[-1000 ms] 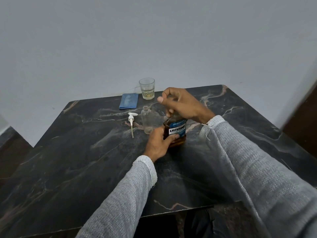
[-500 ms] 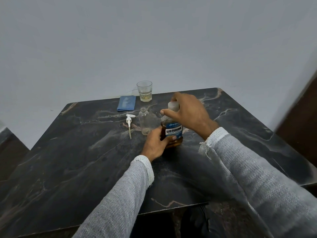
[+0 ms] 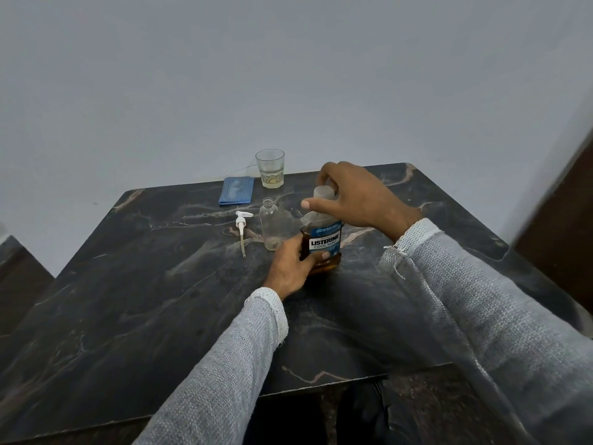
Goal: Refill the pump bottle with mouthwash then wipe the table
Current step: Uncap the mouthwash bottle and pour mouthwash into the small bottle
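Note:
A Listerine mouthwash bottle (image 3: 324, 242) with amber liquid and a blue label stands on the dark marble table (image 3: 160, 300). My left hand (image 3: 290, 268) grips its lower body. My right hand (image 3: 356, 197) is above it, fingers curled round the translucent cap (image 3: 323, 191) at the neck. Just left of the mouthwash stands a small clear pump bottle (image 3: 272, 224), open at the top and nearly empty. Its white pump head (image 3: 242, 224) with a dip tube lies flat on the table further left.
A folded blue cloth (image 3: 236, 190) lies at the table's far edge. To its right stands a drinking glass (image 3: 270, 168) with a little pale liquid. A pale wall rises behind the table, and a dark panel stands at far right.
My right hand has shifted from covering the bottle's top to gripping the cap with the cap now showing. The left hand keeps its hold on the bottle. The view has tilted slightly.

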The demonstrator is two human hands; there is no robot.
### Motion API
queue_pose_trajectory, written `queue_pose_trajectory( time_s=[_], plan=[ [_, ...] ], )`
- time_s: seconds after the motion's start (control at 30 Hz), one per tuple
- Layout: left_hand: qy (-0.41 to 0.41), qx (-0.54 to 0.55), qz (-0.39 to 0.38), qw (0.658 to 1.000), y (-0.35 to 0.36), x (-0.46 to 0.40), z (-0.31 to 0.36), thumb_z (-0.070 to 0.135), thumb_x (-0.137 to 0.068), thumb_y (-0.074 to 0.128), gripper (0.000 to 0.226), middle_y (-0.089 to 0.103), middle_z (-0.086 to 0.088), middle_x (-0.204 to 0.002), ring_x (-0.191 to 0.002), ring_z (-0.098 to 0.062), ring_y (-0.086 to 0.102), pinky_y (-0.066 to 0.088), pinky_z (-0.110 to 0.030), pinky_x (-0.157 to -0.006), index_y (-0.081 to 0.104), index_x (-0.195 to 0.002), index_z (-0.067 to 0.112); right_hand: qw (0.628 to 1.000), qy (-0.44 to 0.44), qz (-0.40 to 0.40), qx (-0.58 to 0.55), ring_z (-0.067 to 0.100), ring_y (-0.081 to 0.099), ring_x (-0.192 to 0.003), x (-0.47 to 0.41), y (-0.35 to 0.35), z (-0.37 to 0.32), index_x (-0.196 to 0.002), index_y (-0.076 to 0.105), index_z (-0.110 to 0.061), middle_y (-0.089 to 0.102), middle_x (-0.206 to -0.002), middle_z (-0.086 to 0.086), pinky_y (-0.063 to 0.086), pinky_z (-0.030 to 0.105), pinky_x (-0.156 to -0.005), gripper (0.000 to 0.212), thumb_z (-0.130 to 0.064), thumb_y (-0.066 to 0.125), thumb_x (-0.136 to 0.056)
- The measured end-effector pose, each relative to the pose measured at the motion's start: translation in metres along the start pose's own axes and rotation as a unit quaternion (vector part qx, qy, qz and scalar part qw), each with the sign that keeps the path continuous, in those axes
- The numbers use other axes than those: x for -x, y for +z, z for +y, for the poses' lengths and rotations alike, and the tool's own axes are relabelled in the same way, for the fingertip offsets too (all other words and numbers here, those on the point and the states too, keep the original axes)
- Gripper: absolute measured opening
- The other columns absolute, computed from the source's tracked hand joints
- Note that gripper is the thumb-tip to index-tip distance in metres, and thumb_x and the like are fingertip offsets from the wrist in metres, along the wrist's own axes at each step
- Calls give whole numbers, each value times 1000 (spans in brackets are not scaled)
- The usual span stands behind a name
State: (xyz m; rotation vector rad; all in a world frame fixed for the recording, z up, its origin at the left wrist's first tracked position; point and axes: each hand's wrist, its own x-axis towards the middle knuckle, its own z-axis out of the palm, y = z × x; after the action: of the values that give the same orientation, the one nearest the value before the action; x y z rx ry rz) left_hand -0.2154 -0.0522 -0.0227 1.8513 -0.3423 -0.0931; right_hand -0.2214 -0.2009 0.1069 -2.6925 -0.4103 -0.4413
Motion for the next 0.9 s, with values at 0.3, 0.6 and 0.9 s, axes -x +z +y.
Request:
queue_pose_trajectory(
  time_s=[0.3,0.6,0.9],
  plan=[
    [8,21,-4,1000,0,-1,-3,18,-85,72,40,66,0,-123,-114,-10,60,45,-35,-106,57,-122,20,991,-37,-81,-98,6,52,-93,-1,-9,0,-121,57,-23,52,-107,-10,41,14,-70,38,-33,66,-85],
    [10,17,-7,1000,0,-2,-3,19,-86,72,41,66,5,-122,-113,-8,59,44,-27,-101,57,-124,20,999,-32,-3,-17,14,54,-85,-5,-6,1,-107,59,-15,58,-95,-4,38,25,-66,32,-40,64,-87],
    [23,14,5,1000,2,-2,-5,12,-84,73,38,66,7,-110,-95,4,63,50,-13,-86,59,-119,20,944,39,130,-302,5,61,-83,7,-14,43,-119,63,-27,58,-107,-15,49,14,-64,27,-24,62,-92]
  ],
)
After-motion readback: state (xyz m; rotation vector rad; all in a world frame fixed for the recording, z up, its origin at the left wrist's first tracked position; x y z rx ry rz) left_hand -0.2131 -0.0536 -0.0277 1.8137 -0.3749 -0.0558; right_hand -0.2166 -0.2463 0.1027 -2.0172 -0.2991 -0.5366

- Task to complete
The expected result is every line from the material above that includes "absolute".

- Response box
- Gripper: absolute measured opening
- The other columns absolute, computed from the source's tracked hand joints

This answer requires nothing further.